[0/3] btrfs: remove __GFP_NOFAIL usage for debug builds

Message ID	cover.1720159494.git.wqu@suse.com (mailing list archive)
Headers	show Received: from smtp-out2.suse.de (smtp-out2.suse.de [195.135.223.131]) (using TLSv1.2 with cipher ECDHE-RSA-AES128-GCM-SHA256 (128/128 bits)) (No client certificate requested) by smtp.subspace.kernel.org (Postfix) with ESMTPS id E0C1433C7 for <linux-btrfs@vger.kernel.org>; Fri, 5 Jul 2024 06:16:04 +0000 (UTC) From: Qu Wenruo <wqu@suse.com> To: linux-btrfs@vger.kernel.org Subject: [PATCH 0/3] btrfs: remove __GFP_NOFAIL usage for debug builds Date: Fri, 5 Jul 2024 15:45:37 +0930 Message-ID: <cover.1720159494.git.wqu@suse.com> Precedence: bulk MIME-Version: 1.0 Content-Transfer-Encoding: 8bit
Series	btrfs: remove __GFP_NOFAIL usage for debug builds \| expand [0/3] btrfs: remove __GFP_NOFAIL usage for debug builds [1/3] btrfs: do not use __GFP_NOFAIL flag for __alloc_extent_buffer() [2/3] btrfs: do not use __GFP_NOFAIL flag for attach_eb_folio_to_filemap() [3/3] btrfs: do not use __GFP_NOFAIL flag for btrfs_alloc_folio_array()

Qu Wenruo July 5, 2024, 6:15 a.m.
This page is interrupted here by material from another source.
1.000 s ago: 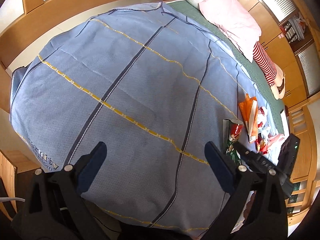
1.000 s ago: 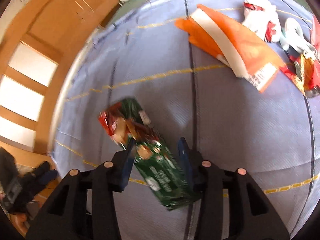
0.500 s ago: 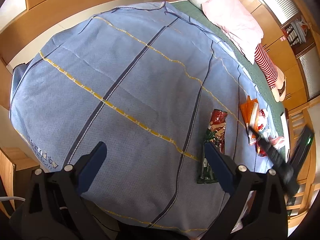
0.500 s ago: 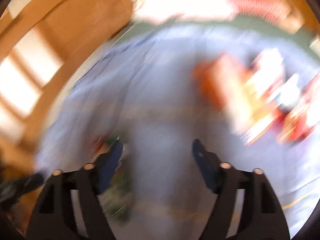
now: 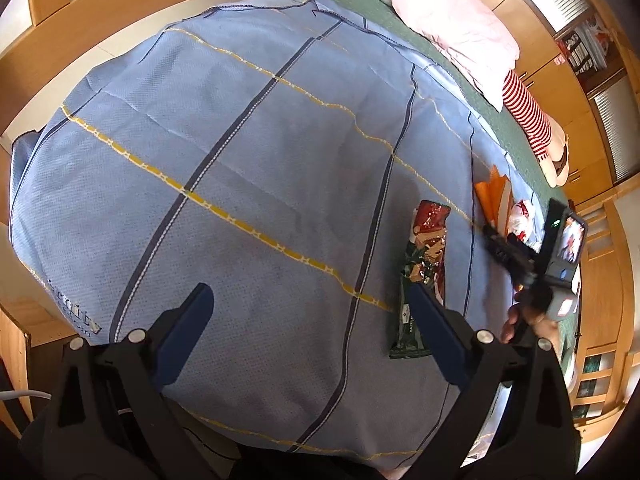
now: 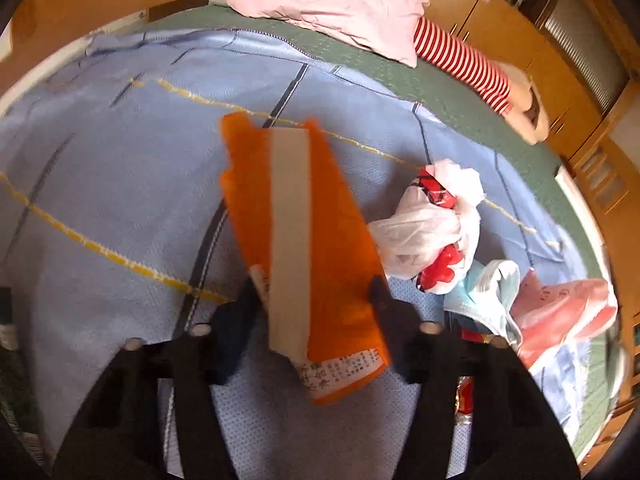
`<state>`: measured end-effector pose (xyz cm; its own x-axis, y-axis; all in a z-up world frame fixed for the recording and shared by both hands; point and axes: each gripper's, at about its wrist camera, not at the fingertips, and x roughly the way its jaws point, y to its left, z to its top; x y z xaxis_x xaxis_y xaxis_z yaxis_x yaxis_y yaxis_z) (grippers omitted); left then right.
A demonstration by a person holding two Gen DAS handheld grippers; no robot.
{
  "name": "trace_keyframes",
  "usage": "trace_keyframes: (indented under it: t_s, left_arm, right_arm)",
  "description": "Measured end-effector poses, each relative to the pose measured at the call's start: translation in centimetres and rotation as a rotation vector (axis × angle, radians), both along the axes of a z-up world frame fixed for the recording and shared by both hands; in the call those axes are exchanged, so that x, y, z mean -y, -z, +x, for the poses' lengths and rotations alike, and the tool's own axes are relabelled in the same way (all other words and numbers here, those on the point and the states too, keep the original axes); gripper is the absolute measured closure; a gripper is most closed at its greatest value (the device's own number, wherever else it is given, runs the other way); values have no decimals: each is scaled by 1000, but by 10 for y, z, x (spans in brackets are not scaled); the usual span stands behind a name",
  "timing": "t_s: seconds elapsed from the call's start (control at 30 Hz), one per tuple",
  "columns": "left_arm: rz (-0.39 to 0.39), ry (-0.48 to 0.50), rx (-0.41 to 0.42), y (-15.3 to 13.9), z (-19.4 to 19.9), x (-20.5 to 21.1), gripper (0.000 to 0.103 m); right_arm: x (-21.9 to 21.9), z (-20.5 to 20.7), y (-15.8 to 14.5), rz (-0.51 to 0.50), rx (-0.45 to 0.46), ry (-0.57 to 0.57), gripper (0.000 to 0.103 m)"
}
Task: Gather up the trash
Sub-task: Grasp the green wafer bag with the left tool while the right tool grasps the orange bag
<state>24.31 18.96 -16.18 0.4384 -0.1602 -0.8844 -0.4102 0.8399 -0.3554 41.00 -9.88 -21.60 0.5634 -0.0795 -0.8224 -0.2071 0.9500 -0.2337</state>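
Observation:
My right gripper [image 6: 312,288] points down at an orange packet with a white stripe [image 6: 304,240] on the blue bedspread [image 6: 120,208]. Its jaws are closing, the packet lies between them, and both pads touch its edges. In the left wrist view the right gripper [image 5: 494,236] is at the far right, held by a hand, over the orange packet [image 5: 490,196]. A green and red snack packet [image 5: 424,272] lies flat on the bedspread, beside the right finger of my left gripper [image 5: 308,296]. That gripper hangs open over bare bedspread [image 5: 240,140] with nothing in it.
A crumpled white bag with red print [image 6: 428,224], a light blue wrapper [image 6: 492,292] and a pink bag [image 6: 568,312] lie right of the orange packet. A pink pillow [image 6: 332,4] and a red-striped doll [image 6: 464,56] rest at the bed's far end. Wooden furniture [image 5: 592,92] surrounds the bed.
My right gripper let go of the green and red packet, which now lies on the bedspread, swung right to the orange packet and narrowed its jaws around it. The left gripper stayed put.

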Motion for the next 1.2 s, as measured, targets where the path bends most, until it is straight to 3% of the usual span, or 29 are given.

UTC

This patchset removes all __GFP_NOFAIL flags usage inside btrfs for
DEBUG builds.

There are 3 call sites utilizing __GFP_NOFAIL:

- __alloc_extent_buffer()
  It's for the extent_buffer structure allocation.
  All callers are already handling the errors.

- attach_eb_folio_to_filemap()
  It's for the filemap_add_folio() call, the flag is also passed to mem
  cgroup, which I suspect is not handling larger folio and __GFP_NOFAIL
  correctly, as I'm hitting soft lockups when testing larger folios

  New error handling is added.

- btrfs_alloc_folio_array()
  This is for page allocation for extent buffers.
  All callers are already handling the errors.

Furthermore, to enable more testing while not affecting end users, the
change is only implemented for DEBUG builds.

Qu Wenruo (3):
  btrfs: do not use __GFP_NOFAIL flag for __alloc_extent_buffer()
  btrfs: do not use __GFP_NOFAIL flag for attach_eb_folio_to_filemap()
  btrfs: do not use __GFP_NOFAIL flag for btrfs_alloc_folio_array()

 fs/btrfs/extent_io.c | 18 +++++++++++++++---
 1 file changed, 15 insertions(+), 3 deletions(-)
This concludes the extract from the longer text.